The exemption provided by H.R. 10523, would apply to real estate investment trusts meeting the definition of "real estate investment trust" contained in section 856(a) of the Internal Revenue Code of 1954, as amended. The Commissioner is informed that such trusts and associations currently do business in all fifty States and that the District of Columbia is the only jurisdiction in which they do not now operate.

In light of the large lending capability of real estate investment trusts, the need for additional mortgage investment in the District of Columbia, and because the provisions of the "Loan Shark Law" were not designed to regulate the business of such organizations, the Commissioner of the District of Columbia has no objection to the approval of H.R. 10523.

Sincerely yours,

GRAHAM W. WATT, Assistant to the Commissioner, (For Walter E. Washington, Commissioner.)

STATEMENT OF WILLIAM A. ROBINSON, ASSISTANT CORPORATION COUNSEL, D.C. GOVERNMENT

Mr. ROBINSON. Mr. Chairman, the District of Columbia has no statement to make. The previous witnesses, I believe, have adequately explained the purposes behind H.R. 10523.

As the letter of the District of Columbia indicates with respect to this, the Commission has no objection to its approval.

Mr. HUNGATE. The Commission has no objection to the approval; is that correct?

Mr. ROBINSON. That is correct.

Mr. HUNGATE. The Loan Shark Act, I understand, was passed in 1913. Is that the proper date?

Mr. ROBINSON. That is the correct date, Mr. Chairman.

Mr. HUNGATE. Has that amount of $200 been changed since that date, do you know?

Mr. ROBINSON. No, it has not. It has remained the same since that date. Numerous efforts have been made to modernize and revamp the law; in fact, there is a committee sitting on it now, but Congress so far has not seen fit to make any change.

Mr. HUNGATE. I imagine you will agree that $200 has changed since 1913.

Mr. ROBINSON. There are very few loans being made in that amount. Mr. HUNGATE. Has any opposition to this legislation been called to your attention, Mr. Robinson?

Mr. ROBINSON. Not within the District of Columbia government. I have heard no opposition.

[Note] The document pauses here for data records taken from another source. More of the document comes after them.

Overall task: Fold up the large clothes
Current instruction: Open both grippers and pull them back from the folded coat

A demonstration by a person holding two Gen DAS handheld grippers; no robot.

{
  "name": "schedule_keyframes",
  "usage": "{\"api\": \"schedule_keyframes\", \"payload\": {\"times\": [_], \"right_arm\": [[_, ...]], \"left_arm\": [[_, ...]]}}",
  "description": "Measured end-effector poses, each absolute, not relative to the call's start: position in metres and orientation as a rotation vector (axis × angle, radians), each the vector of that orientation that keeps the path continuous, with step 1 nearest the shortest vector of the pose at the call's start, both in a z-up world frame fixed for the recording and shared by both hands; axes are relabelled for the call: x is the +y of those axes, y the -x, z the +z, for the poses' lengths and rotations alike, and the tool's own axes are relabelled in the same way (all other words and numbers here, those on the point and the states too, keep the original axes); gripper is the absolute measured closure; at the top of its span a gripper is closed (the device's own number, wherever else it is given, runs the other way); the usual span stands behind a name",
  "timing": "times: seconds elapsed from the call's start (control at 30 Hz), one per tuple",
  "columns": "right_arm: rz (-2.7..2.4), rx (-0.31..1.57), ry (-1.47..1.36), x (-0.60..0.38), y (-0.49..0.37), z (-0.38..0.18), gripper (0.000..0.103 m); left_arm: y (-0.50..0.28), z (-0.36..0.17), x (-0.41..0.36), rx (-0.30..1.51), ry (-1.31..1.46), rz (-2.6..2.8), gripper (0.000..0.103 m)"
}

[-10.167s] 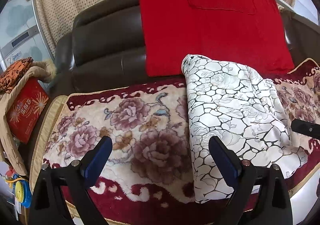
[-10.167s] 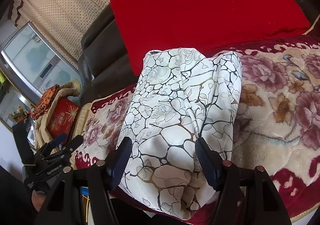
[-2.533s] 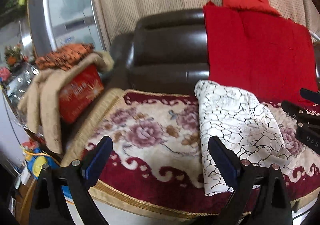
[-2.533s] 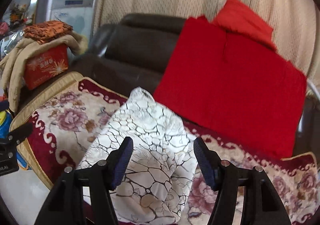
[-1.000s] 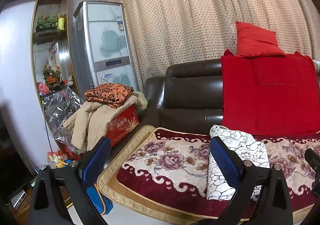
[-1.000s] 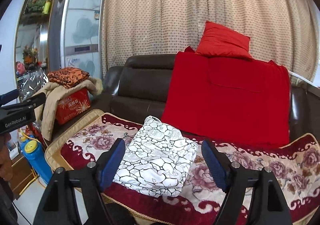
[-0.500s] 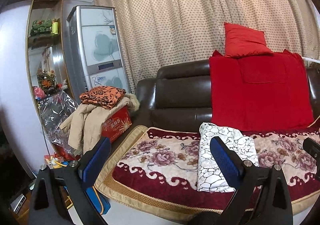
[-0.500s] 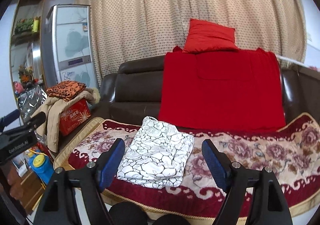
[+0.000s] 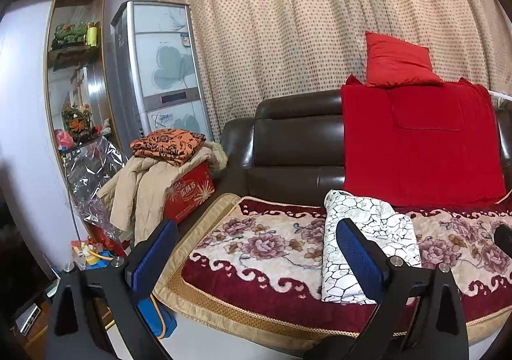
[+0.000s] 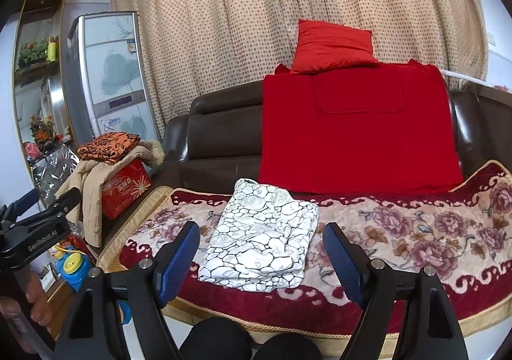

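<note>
Both grippers have pulled well back from the sofa since ten seconds ago, when their fingers hovered right over the cloth; now whole curtains and a cabinet fill the views. On the right gripper the blue, ribbed fingers stand wide apart with nothing between them, and the left gripper likewise spreads its blue fingers wide and empty.

Beyond them the folded garment, white cloth veined with a dark cracked-stone print, lies as a flat, soft-edged rectangle. Its long axis runs from the seat's front edge back toward the backrest, the narrower end pointing at the backrest. It rests on the plush floral seat cover, maroon-bordered with pink roses, left of the seat's middle and touching nothing else.

Behind it a red blanket drapes flat over the glossy brown leather sofa, and a red cushion sits atop the backrest. Dotted beige curtains hang in folds behind.
</note>
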State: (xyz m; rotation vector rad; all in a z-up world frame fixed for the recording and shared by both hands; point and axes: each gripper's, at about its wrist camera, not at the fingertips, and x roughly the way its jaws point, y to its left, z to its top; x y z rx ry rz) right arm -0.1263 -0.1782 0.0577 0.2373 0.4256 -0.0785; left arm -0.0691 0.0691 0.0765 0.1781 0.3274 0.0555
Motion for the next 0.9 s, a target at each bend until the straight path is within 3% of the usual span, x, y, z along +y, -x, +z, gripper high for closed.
{"api": "schedule_keyframes", "payload": {"times": [0.9], "right_arm": [[-0.052,0.536,-0.215,-0.162,0.089,0.042,0.021]], "left_arm": [[0.028,0.049,0.083,0.428,-0.143,0.035,0.004]]}}
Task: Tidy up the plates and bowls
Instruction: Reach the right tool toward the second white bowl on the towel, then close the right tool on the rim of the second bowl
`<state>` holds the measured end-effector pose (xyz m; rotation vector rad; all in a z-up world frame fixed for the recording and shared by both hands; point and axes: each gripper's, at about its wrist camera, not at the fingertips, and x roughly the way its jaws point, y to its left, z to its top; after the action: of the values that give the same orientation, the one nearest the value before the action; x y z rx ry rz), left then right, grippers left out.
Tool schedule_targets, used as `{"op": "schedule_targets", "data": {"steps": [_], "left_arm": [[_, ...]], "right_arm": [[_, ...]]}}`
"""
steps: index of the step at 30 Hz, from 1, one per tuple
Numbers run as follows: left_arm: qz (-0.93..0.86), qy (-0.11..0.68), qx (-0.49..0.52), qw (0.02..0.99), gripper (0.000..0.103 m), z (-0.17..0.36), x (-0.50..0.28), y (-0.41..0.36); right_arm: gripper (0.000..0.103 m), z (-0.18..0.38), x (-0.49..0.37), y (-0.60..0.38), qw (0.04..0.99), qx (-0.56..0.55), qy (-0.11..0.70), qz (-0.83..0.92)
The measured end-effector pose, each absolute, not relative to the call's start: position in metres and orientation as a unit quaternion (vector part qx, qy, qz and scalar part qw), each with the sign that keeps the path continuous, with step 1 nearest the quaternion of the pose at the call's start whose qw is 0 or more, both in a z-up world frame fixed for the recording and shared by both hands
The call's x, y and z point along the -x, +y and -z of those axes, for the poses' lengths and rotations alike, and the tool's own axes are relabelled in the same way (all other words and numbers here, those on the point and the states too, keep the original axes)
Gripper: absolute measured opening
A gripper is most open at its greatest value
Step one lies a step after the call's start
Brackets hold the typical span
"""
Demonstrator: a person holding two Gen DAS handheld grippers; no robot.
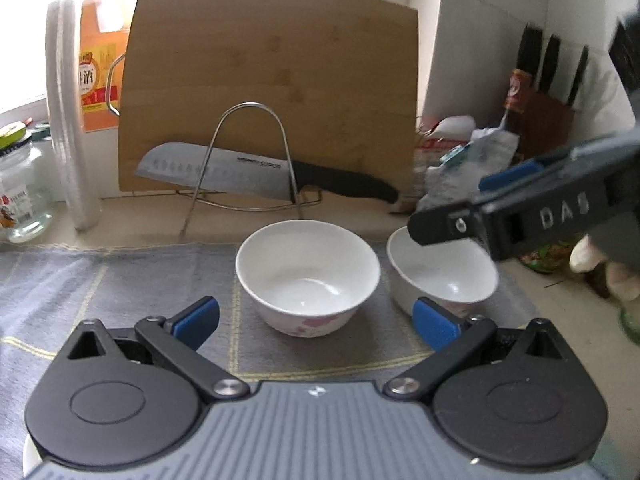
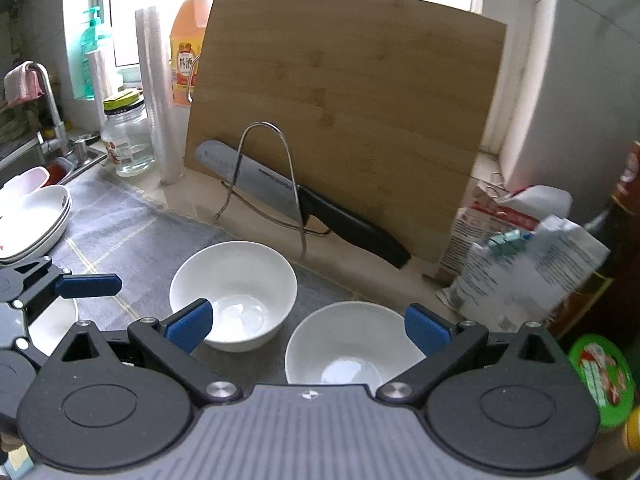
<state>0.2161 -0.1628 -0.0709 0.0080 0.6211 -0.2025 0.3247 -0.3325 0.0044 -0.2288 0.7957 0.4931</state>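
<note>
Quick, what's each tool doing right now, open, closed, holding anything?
Left tool: open, empty, facing the left bowl.
Right tool: open, empty, over the right bowl.

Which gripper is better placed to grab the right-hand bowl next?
Right. The right gripper is open with the right-hand bowl directly between its fingers; the left gripper is lined up on the other bowl.

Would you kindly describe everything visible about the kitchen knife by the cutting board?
The kitchen knife has a broad silvery steel blade with a row of oval dimples near its edge, dark brand lettering, and a smooth black handle. It lies on its side in a wire rack, blade threaded through the loop, flat against the wooden cutting board, handle angled down towards the counter. Neither gripper touches it.
</note>
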Motion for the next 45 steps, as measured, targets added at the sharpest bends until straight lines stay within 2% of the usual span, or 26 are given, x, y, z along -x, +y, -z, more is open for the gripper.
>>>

Mr. HUNGATE. Thank you very much.

I thank all of you gentlemen for your time and testimony here this morning. It has been helpful to the committee and the subcommittee will probably meet to work on a markup of this measure, hopefully, within the next month. I hope that we will be able to come up with something to relieve the money market in Washington. If we can just learn how here in Washington, D.C., maybe we can start working on the rest of the country.

Thank you, gentlemen.

(Whereupon, at 11:15 a.m., the subcommittee proceeded to other business.)

INTEREST, USURY, AND CONSUMER CREDIT

MONDAY, NOVEMBER 29, 1971

HOUSE OF REPRESENTATIVES,

JUDICIARY SUBCOMMITTEE OF THE

COMMITTEE ON THE DISTRICT OF COLUMBIA,

Washington, D.C.

The subcommittee met, pursuant to notice, at 10:00 a.m. in Room 1310, Longworth House Office Building, Honorable William L. Hungate, Chairman of the Subcommittee, presiding.

Present: Representatives Hungate, Jacobs, Mikva, Link, Broyhill, and Smith and Delegate Fauntroy.

Also Present: Messrs. Hayden S. Garber, Counsel; Patrick E. Kelly, Assistant Counsel; John Hogan, Minority Clerk; and Leonard O. Hilder, Legislative Assistant.

Mr. HUNGATE. The subcommittee will be in order. Testimony will be received on H.R. 10523 and S. 1938, dealing with the interest and usury laws of the District of Columbia.